EXERCISE GOAL
Look through the listing underneath for "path", and copy every line that has it.

SOURCE DATA
======

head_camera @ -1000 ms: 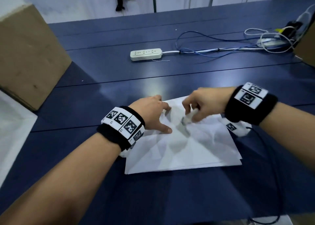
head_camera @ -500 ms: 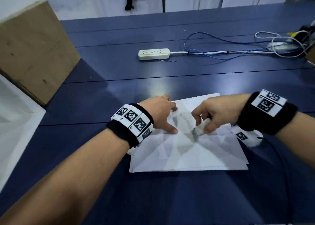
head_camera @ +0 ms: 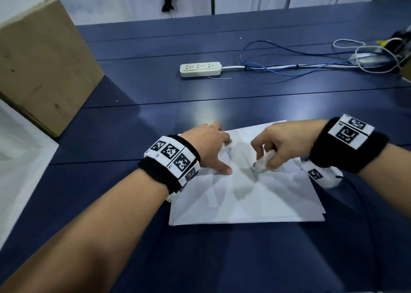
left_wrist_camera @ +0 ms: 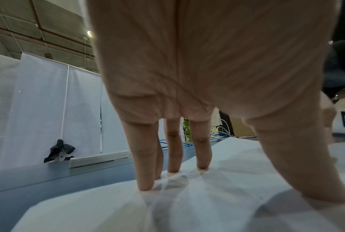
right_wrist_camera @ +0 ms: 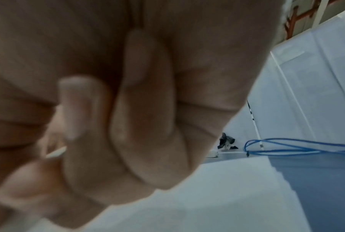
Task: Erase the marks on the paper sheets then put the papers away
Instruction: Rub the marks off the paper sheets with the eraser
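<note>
Left hand [head_camera: 205,146] presses down with straight, spread fingers [left_wrist_camera: 146,158] and thumb. Right hand [head_camera: 282,143], just to its right, has fingers curled in a pinching grip.

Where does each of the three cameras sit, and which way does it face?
Head: on the head, facing forward and down at the paper sheets; both forearms show.
Left wrist: under the left hand, along straight fingers pressing the paper.
Right wrist: under the right hand, along curled fingers.
Shared: all three show the blue cable.

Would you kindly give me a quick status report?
Left hand pressing white paper sheets flat. Right hand gripping white eraser, tip on paper. Nothing obstructing.
</note>
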Demonstrator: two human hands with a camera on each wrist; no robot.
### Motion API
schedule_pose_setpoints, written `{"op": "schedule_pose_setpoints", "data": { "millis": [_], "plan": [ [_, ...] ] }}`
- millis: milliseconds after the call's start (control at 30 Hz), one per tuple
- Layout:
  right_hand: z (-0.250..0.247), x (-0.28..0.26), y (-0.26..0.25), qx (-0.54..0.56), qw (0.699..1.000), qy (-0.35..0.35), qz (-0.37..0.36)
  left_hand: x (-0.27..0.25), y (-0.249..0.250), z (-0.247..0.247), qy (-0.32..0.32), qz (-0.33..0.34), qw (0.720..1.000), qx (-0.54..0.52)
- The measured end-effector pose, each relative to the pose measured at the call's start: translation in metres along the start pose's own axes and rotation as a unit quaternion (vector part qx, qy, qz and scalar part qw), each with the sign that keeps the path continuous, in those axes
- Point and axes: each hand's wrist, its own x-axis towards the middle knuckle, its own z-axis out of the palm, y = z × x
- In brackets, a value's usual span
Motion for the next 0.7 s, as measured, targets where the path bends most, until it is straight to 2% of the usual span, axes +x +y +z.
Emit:
{"op": "schedule_pose_setpoints", "data": {
  "millis": [33, 100, 167, 200, 267, 300, 400, 433, 467, 500, 633, 700],
  "plan": [
    [-0.002, 0.003, 0.002, -0.008, 1.0, 0.02, -0.001, 0.0, 0.0, 0.0, 0.001, 0.001, 1.0, 0.0],
    [-0.009, 0.015, 0.01, -0.028, 0.993, 0.112, 0.019, 0.001, 0.0, 0.0, 0.002, 0.006, 1.0, -0.001],
    [-0.017, 0.027, 0.016, -0.061, 0.976, 0.204, 0.051, 0.0, 0.0, 0.0, 0.005, 0.01, 1.0, 0.001],
    [-0.019, 0.03, 0.019, -0.071, 0.969, 0.228, 0.059, 0.0, 0.0, 0.0, 0.007, 0.01, 1.0, 0.003],
    [-0.018, 0.028, 0.019, -0.07, 0.97, 0.229, 0.053, -0.001, 0.001, 0.0, 0.008, 0.008, 1.0, 0.005],
    [-0.016, 0.023, 0.019, -0.062, 0.977, 0.201, 0.039, -0.002, 0.001, 0.0, 0.007, 0.006, 1.0, 0.003],
    [-0.005, 0.005, 0.012, -0.007, 0.999, 0.043, -0.004, -0.003, 0.0, 0.0, 0.003, 0.002, 1.0, 0.003],
    [-0.003, 0.001, 0.01, -0.003, 1.0, 0.008, -0.006, -0.003, 0.001, -0.001, 0.001, 0.003, 1.0, 0.005],
    [-0.002, 0.0, 0.01, -0.009, 1.0, 0.002, -0.006, -0.002, 0.001, -0.001, -0.001, 0.005, 1.0, 0.008],
    [-0.004, 0.003, 0.011, -0.02, 1.0, 0.023, -0.003, -0.002, 0.002, -0.002, -0.002, 0.009, 1.0, 0.012],
    [-0.019, 0.02, 0.022, -0.067, 0.976, 0.203, 0.034, -0.002, 0.005, -0.005, -0.008, 0.022, 0.999, 0.026],
    [-0.017, 0.02, 0.027, -0.062, 0.973, 0.218, 0.037, -0.002, 0.005, -0.005, -0.007, 0.022, 0.999, 0.034]
  ]
}}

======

EXPECTED ANSWER
- The measured end-effector pose, each relative to the pose measured at the call's start: translation in metres along the start pose's own axes and rotation as a unit quaternion (vector part qx, qy, qz and scalar part qw), each with the sign that keeps the path continuous, in those axes
Motion for the next 0.7 s, as measured, targets where the path bends most, until it is straight to 2% of the usual span, axes +x +y +z.

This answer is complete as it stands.